Pour conclure cette audition, je souhaitais vous entendre sur la dimension sociétale, que nous n'avons pas encore abordée, mais que vous évoquez dans votre livre. En effet, si l'installation et les opérations du CEP, c'est-à-dire les essais nucléaires, ont avant tout eu des conséquences sanitaires, elles soulèvent également des questions sociétales et environnementales, moins souvent mises en avant.
Par ailleurs je tenais à vous remercier, monsieur Statius, madame Thomin, d'avoir parlé des gens. Il faut se rappeler que ce sont des personnes malades, diminuées, qui déposent des demandes d'indemnisation et qui, aidées par leur famille – dont plusieurs membres peuvent être malades –, entrent dans un parcours du combattant.
J'ajoute qu'il y a des difficultés dont on ne parle pas. Je pense aux Polynésiens qui, en tant que personnels civils, ont participé aux opérations du CEP, sur un site nucléaire ou non. Ces personnes hésitent à demander une indemnisation, ne s'en sentant pas dignes ou ressentant une forme de honte. Elles se sentent à la fois auteurs et victimes, et j'aurais aussi aimé vous entendre sur ce point.
Enfin, je souhaitais revenir sur la question des doses et des seuils, qui me semblent relever d'une grande approximation. Les critères de la loi Morin sont pourtant clairs, celle-ci ayant fixé une période, avec un début et une fin, et une carte géographique – même si nous avons vu qu'il y a beaucoup à dire à son sujet. Vous parliez de probabilité, mais le Civen ne regarde que les informations inscrites dans les dossiers ! Ainsi, un résident de Mahina faisant état d'une certaine dose sera déclaré victime, ou non, sur ces seuls faits, alors qu'ils sont approximatifs.
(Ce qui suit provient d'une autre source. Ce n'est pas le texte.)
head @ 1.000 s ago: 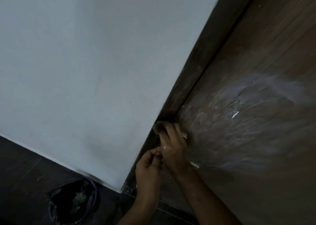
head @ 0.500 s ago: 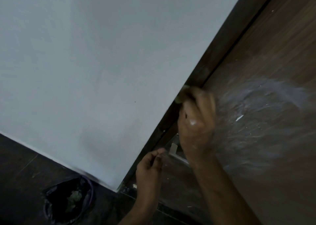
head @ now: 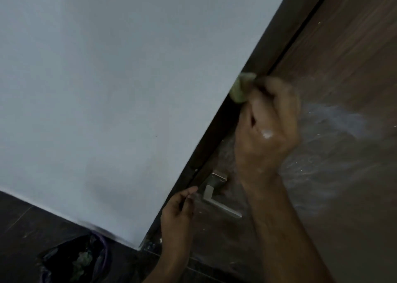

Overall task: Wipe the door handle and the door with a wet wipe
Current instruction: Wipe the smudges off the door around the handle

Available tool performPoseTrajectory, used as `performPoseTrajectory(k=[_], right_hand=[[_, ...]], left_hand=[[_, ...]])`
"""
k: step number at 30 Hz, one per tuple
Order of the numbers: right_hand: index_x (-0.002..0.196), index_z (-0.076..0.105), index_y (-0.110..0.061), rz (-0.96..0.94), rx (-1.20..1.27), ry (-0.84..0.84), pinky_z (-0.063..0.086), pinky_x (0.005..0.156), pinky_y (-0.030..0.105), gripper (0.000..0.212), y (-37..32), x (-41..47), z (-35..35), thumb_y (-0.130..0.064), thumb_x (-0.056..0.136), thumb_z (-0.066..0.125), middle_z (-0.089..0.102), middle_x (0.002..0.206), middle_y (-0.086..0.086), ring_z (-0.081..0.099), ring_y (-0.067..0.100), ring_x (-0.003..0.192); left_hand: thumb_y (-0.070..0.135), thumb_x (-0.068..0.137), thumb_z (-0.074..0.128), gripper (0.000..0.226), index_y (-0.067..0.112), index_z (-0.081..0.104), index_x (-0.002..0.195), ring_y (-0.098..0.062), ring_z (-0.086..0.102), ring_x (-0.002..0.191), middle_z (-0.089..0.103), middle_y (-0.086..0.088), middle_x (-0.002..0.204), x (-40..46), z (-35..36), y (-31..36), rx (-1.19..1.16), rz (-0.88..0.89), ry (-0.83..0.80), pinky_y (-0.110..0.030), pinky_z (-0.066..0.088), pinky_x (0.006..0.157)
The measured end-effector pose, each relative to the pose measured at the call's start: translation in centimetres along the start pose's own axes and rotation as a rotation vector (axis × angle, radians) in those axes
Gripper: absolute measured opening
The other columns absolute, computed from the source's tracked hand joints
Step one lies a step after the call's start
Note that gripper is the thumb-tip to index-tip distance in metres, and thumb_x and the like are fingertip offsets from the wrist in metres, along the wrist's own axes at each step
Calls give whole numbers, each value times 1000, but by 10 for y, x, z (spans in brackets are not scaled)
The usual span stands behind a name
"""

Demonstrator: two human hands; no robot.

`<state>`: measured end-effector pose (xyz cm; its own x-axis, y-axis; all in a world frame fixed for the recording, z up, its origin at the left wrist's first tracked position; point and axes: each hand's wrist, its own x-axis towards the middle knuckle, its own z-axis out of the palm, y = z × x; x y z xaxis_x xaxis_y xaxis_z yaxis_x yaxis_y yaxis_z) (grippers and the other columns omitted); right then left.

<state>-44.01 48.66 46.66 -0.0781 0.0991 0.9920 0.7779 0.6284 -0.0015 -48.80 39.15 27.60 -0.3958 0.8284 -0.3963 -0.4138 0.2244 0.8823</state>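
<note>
The right hand (head: 266, 130) is curled tight around a crumpled pale-green wet wipe (head: 241, 87), with only a wad of it showing past the fingers; the wad is pressed where the dark door frame (head: 217, 132) meets the edge of the door (head: 343, 68), well above the door handle (head: 217, 194). A white smear sits on the back of that hand near the knuckles. The hand and wipe are blurred, so which fingers pinch the wipe cannot be told. The left hand (head: 177, 214) is lower, near the foot of the frame and just beside the handle; its fingers are loosely bent, thumb and forefinger close together, and whether they pinch anything cannot be told. It seems to touch the door edge, though this is not certain. The two hands are well apart, the right one higher. The door is brown wood grain, with a broad whitish, streaky haze and small white flecks across its middle, right of the right hand. The handle is a silver lever on a square plate. To the left stands a pale grey wall (head: 107, 89), and below it, on the dark floor (head: 21, 229), lies a black bag (head: 75, 259) with greenish scraps inside.
</note>
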Motion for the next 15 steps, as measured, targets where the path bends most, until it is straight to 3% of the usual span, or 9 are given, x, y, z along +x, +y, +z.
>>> performPoseTrajectory(k=[3, 7, 11, 13, 15], right_hand=[[86, 75, 7, -34, 25, -28, 40, 87, 17, 27, 6, 0, 3, -1, 101, 53, 70, 93, 21, 59, 24, 87], [93, 65, 1, -100, -27, -400, 43, 93, 29, 15, 3, -93, -3, 7, 97, 52, 63, 111, 20, 60, 32, 94], [98, 70, -7, -14, -70, -772, 56, 77, 35, 17, -3, -184, -4, -4, 86, 58, 67, 105, 9, 56, 23, 100], [95, 75, -15, -125, -173, -900, 48, 81, 39, 20, -6, -207, -4, -14, 75, 73, 71, 100, 3, 51, 23, 104], [93, 73, -23, -174, -255, -879, 36, 84, 40, 19, -6, -210, -3, -23, 74, 76, 70, 100, -4, 50, 23, 107]], left_hand=[[21, 96, 61, 21, 35, 77, 97, 4, 68, 88, 75, 19, 96, -1, -3, -1, 12, 4, -2, -26, 53, 80], [14, 98, 58, 26, 33, 76, 97, 4, 68, 86, 76, 18, 93, 1, -11, -6, 17, 36, 38, -25, 51, 76], [7, 96, 53, 26, 15, 77, 87, -13, 68, 69, 76, 1, 76, 3, -10, -10, 21, -64, 46, -21, 52, 60], [6, 97, 52, 28, 7, 75, 81, -14, 66, 58, 74, -4, 67, 3, -10, -11, 19, -163, 19, -16, 49, 49], [6, 99, 51, 27, 0, 74, 86, -13, 66, 56, 74, -13, 74, 4, -9, -12, 10, -231, 1, -16, 49, 47]])
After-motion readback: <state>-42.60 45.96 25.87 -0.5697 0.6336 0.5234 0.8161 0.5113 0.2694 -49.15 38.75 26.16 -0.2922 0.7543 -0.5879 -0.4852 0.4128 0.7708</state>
Le seuil de 1 mSv concerne les populations civiles qui travaillent dans un centre médical ou dans une centrale nucléaire, mais nous l'appliquons aussi aux Polynésiens, en considérant leur lieu de résidence. Cependant, une personne résidant à Pirae y était-elle vraiment le 17 juillet 1974 ? C'est la période des vacances scolaires et les habitants de villes comme celle-ci, ou comme Papeete, se rendent souvent sur la presqu'île pour voir leurs familles. Je le répète : la loi de 2010 semble comprendre des critères précis, mais c'est tout l'inverse, et je souhaitais aussi avoir votre sentiment à ce propos.